El branded content puede ser muy eficaz para la construcción de la marca y para comunicar iniciativas de Responsabilidad Social Corporativa (RSC), ya que permite contar historias que humanizan a la empresa y muestran su compromiso con causas sociales, ambientales o culturales. Estas historias suelen generar una conexión más profunda con la audiencia. Mediante un contenido bien elaborado se aumenta la transparencia y, por ende, la confianza del público en la marca.

Por otra parte, cuando se trata de productos o servicios innovadores o complicados, el branded content puede educar al consumidor sobre cómo estos pueden beneficiarle o mejorar su vida. Pero lo más importante de todo el proceso es encontrar una conexión tierna, y de ahí que haya que generar narrativas y experiencias emotivas asociadas al uso del producto o servicio. Todas estas características hacen que cualquier producto sea objeto de un buen branding. En nuestro caso, hacemos contenidos para nuestras grandes marcas y les sirve para medir los intereses de las audiencias, para aumentar la lealtad de los clientes y aumentar su visibilidad. ¿Y para los pequeños clientes? Exactamente lo mismo: el contenido les permite fomentar un diálogo cercano con esa audiencia, lo que les proporciona poder construir comunidad alrededor de la marca.
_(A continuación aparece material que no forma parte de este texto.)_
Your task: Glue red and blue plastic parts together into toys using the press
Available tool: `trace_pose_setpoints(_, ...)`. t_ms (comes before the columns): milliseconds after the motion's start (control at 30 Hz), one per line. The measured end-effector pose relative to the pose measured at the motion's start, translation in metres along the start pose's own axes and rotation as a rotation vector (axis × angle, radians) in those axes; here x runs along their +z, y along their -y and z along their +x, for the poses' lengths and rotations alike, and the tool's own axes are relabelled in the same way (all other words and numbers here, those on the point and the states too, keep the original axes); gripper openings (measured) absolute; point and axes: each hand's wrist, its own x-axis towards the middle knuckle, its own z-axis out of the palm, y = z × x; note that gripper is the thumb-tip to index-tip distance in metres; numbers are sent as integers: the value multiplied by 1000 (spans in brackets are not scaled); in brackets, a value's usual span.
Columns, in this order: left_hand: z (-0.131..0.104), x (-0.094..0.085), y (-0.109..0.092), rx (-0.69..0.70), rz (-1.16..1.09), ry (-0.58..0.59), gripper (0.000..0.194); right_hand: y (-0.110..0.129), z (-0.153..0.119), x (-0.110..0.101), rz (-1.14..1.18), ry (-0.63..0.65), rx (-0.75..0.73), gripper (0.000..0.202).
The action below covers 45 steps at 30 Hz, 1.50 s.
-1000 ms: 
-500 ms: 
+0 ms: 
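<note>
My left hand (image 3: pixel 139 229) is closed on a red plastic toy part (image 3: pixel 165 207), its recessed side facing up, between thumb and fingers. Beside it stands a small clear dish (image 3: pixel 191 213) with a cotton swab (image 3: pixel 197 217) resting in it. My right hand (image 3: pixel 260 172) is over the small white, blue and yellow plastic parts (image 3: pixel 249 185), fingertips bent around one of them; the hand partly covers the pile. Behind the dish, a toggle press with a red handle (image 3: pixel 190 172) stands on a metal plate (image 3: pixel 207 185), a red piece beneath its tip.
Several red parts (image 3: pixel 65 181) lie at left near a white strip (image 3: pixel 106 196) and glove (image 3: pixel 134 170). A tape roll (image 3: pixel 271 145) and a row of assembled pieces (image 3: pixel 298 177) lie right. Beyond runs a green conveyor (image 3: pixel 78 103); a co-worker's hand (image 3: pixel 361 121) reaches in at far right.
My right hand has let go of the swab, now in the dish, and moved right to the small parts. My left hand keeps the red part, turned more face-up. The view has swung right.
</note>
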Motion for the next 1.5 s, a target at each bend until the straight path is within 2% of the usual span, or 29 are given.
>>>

Nos preguntamos qué hubiera sido si en lugar de que Popeye fuese un personaje norteamericano, hubiera surgido en la antigua Unión Soviética. Quizás entonces un minero de los Urales llamado Boris debería comer remolacha cocida. Quizás su novia, Olga, sería algo más voluminosa y ambos combatirían el fascismo o el capitalismo con la ayuda de Cocoliso (al que podríamos llamar Пупсик» (Pupsik), que es un término cariñoso para un bebé), y que podría simbolizar la pureza y la promesa de la juventud del socialismo… Sí, nuestro fuerte es crear historias, llevarlas al límite y conectar audiencias. ¿Se apuntan?